Fue casi al terminar la jornada, mientras estaba pintando un bodegón, cuando me percaté que algo extraño estaba pasando en mi taller. Así, trabajando, de un momento a otro, mi mano se deslizaba a un ritmo distinto al habitual, las acciones que hacía producían trazos diferentes a los míos, ya no eran mis impulsos los creadores de esas formas, ni de mis gestos corpóreos aquellas pinceladas. Algo se había adueñado de mi pincel y lo hacía actuar como por cuenta propia. Aquella pintura fue la primera de muchas más que no eran mías, aunque estuviera yo siempre frente al bastidor observando como todo sucedía. Desde entonces un pincel pintor había decidido vivir en mi taller y expresarse a través de su acción interviniendo mis obras.

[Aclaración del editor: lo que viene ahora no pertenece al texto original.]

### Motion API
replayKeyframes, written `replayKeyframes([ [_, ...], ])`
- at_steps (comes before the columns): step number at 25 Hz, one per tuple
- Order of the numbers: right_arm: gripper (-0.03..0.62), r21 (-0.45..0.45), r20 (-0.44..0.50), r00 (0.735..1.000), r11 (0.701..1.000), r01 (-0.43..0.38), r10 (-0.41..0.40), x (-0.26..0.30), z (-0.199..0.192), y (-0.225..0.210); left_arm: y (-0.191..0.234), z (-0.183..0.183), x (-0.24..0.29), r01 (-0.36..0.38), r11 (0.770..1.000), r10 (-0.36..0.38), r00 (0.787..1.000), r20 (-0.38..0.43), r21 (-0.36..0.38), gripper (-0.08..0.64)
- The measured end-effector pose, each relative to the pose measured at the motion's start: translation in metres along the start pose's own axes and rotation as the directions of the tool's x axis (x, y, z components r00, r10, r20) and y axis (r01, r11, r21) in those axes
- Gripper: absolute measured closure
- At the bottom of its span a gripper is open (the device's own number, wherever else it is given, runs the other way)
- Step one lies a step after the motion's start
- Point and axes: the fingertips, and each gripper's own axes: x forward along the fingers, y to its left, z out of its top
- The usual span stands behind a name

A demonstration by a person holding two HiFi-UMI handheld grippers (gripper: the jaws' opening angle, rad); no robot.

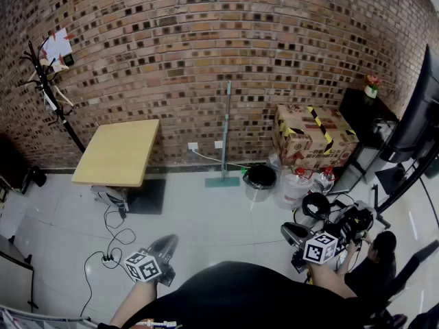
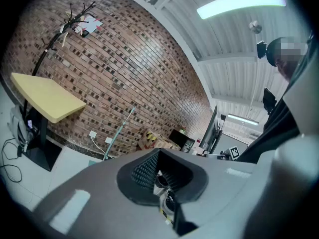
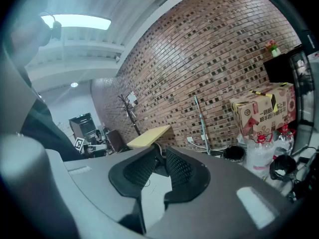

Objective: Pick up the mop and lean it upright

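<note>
Closest to us are our two grippers. Our left gripper (image 1: 167, 242) has its jaws a little apart and holds nothing. Our right gripper (image 1: 292, 232) is loose too, with only floor showing in its gap. Farther off stand a yellow table (image 1: 118, 151) and a black bin (image 1: 260, 178). Between them the mop (image 1: 227, 132) stands upright, its flat head on the floor and its pole leaning on the brick wall (image 1: 171, 46), well apart from both grippers.

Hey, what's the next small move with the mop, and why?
Probably just lower both claws and stop: the mop already leans upright against the brick wall, and the left claw and right claw are open, holding nothing.
</note>
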Motion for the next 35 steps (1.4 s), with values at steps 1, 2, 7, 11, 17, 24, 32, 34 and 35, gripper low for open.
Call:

Aquel día solo fue la primera de varias experiencias idénticas. Siempre todo comenzaba de forma semejante: preparaba los oleos en el godete de plástico, luego olía y colocaba el aceite de linaza junto al godete y ponía el pincel pintor en el bote a un lado del trapo con el que lo limpiaba. Hasta ese momento entonces por fin me ponía a pintar. El pincel pintor era uno de lengua de gato como los que siempre me gusta utilizar, era suave en sus movimientos y a veces brusco cuando cambiaba de color. El pincel pintor prefería siempre que yo comenzara a trazar algo sobre el bastidor antes de que él lo interviniera. Cuando más entusiasmado estaba en el trabajo, de repente saltaba y producía los mismos impulsos y movimientos que me hacían pintar aquellas sorprendentes obras.

Un día, mientras sucedían las mismas acciones extrañas, a las que por cierto ya me había acostumbrado, lo deje, así, al aire, y como si fuera movido por un fantasma, continuó deslizándose por la tela sin necesidad de apoyarse en mí. Me quedé sorprendido, los trazos eran aún mejores que los anteriores realizados a través de mi mano: el volumen, las sombras, las formas y las texturas eran más bellas que lo que jamás había visto, expresiones vivas y atrevidas que no habían sucedido hasta entonces, mejor trabajadas que un Goya o un Van Gogh, mejor compuestas que un Velázquez o un Rivera. Parecía que toda esta experiencia estaba pasando dentro de una pintura de Joan Miró o de René Magritte, quiero decir, dentro de un mundo metafísico y surreal.

Posteriormente el pincel pintor y yo quedamos en el acuerdo de hacer pasar esos trazos como míos. Por tanto en poco tiempo me había convertido en el mejor pintor de la región. Era llamado maestro por los verdaderos maestros y mi trabajo, bueno el trabajo del pincel pintor, era requerido para ser expuesto en las mejores galerías y museos del país. Este éxito repentino me emocionó demasiado y había hecho que casi por completo me olvidara de seguir pintando, ya no era necesario. Sería más grande que Picasso y no necesitaba ni siquiera saber pintar.

Un buen día, un mal día mejor dicho, todo terminó. Trabajaba entonces en el plan de hacer pintar al pincel pintor el más grande mural que hasta ese momento se había realizado, quería producir la obra de arte más importante de la historia. Ya no tenía límites y ya nada me podía detener. Pero me fue imposible proseguir con mi plan. El pincel pintor se había extraviado entre todo ese desorden en el que siempre he trabajo, no sé en donde quedó, quizás se aburrió, quizás nunca pasó, una búsqueda exhaustiva termino por derrumbarme y decidí detenerla. Nunca más he vuelto a verlo. Vivo desde ese día acorralado, pintando y leyendo y rezando, consternado por la perdida y en la espera y con la esperanza de que regrese algún día y me encuentre en este cuarto acolchonado con el que han suplantado mi taller.